As I've told you a hundred times, Richard Preston's book "The Demon In The Freezer" makes the answer to that question absolutely clear.

When Tom Geisbert did his first examination of the Daschle spores under a Transmission Electron Microscope (TEM), he had killed the spores by dipping them in CHEMICALS. The process is described step by step in Preston's book, and I repeat much of it in Chapter 15 of my book.

Because Geisbert killed the spores with CHEMICALS, under high magnification the electron beam heated the spores and caused the spores to ooze some mysterious "goop" out from inside the spores. It is also described as "fried egg gunk" and "splatty stuff" when it bursts out of the spores..

From page 139 and 140 of my book (things in quotes are also from Preston's book):

Under the TEM, “The view was wall to wall spores” - “The material seemed to be absolutely pure spores”.

With ten thousand times the magnification of a standard microscope which uses glass lenses and a beam of light to image a sample, the TEM uses electromagnetic lenses and a thin beam of electrons. (Unlike a scanning electron microscope (SEM) which can only see the outer surface of an object, the TEM can also penetrate objects to view the internal structure - much like an X-ray machine. But that only works if the specimen is thin enough, less than 100 nanometers.
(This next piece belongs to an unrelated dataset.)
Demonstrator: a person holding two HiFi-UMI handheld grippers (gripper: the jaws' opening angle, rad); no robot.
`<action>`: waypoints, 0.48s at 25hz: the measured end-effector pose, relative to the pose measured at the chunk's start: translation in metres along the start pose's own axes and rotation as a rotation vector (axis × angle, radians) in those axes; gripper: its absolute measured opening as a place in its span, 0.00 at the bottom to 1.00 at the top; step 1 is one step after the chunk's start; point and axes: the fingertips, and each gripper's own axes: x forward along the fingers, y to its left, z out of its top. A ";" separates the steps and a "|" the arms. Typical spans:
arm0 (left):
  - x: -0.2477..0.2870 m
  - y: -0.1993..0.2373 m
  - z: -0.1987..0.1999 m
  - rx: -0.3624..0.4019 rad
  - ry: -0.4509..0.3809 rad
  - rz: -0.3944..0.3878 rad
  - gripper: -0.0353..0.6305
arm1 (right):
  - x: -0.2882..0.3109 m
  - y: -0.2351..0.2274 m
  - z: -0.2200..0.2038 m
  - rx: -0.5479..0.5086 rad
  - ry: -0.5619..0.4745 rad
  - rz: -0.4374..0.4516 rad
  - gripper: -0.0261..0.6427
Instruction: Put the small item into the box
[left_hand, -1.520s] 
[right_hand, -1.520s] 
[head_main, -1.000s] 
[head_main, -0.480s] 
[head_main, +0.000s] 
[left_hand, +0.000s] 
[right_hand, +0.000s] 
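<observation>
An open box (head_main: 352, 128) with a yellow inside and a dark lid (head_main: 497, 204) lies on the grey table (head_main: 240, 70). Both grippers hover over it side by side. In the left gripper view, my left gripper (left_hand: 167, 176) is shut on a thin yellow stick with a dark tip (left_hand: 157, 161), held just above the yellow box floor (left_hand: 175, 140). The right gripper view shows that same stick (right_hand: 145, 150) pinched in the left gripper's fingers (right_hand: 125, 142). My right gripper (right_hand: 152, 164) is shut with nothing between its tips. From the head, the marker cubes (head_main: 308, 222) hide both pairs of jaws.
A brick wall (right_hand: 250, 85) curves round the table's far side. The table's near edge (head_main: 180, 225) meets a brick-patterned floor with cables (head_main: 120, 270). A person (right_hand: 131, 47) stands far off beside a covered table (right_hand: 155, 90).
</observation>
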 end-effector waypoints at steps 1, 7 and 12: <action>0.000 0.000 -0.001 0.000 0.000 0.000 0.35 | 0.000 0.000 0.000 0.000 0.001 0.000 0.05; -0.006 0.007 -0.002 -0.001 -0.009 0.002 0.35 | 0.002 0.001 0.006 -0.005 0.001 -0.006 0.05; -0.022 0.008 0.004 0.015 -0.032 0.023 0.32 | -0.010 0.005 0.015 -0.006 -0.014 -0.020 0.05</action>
The spores were 10 times that thick, so Geisbert was using a TEM to look at the outside of the spores.)

Geisbert turned a knob and zoomed in, searching for smallpox viruses which are a fifth the size of an anthrax spore. As he searched, he didn’t find any smallpox, but he began to notice something else. “He noticed some kind of goop clinging to the spores”, according to Preston. “It was a kind of splatty stuff.”

Geisbert then turned up the power to get a closer look and crisper image. “As he did, he saw the goop begin to spread out of the spores. Those spores were sweating something.”

Peter Jahrling came in to see how things were going, and Geisbert demonstrated the phenomenon for him. “Watch,” he told Jahrling. He then turned the power knob, there was a hum, and “The spores began to ooze.”

According to Preston:

“Whoa,” Jahrling muttered, hunched over the eyepieces. Something was boiling off the spores. “This is clearly bad stuff,” he said. This was not your mother’s anthrax. The spores had something in them, an additive, perhaps. Could this material have come from a national bioweapons program? From Iraq? Did al-Qaeda have anthrax capability that was this good.”

There is the "UNIDENTIFIED SUBSTANCE" they went to AFIP to identify. They believed that an "additive" was oozing out of the spores under high magnification. They needed the EDX at AFIP to figure out what that "additive" was.

How can you not see that?! It is absolutely clear beyond any doubt.

And it is equally certain that the "goop" was the chemicals Geisbert used to kill the spores. It is presposterous to believe that some kind of silica was INSIDE the spores and oozed out under high power!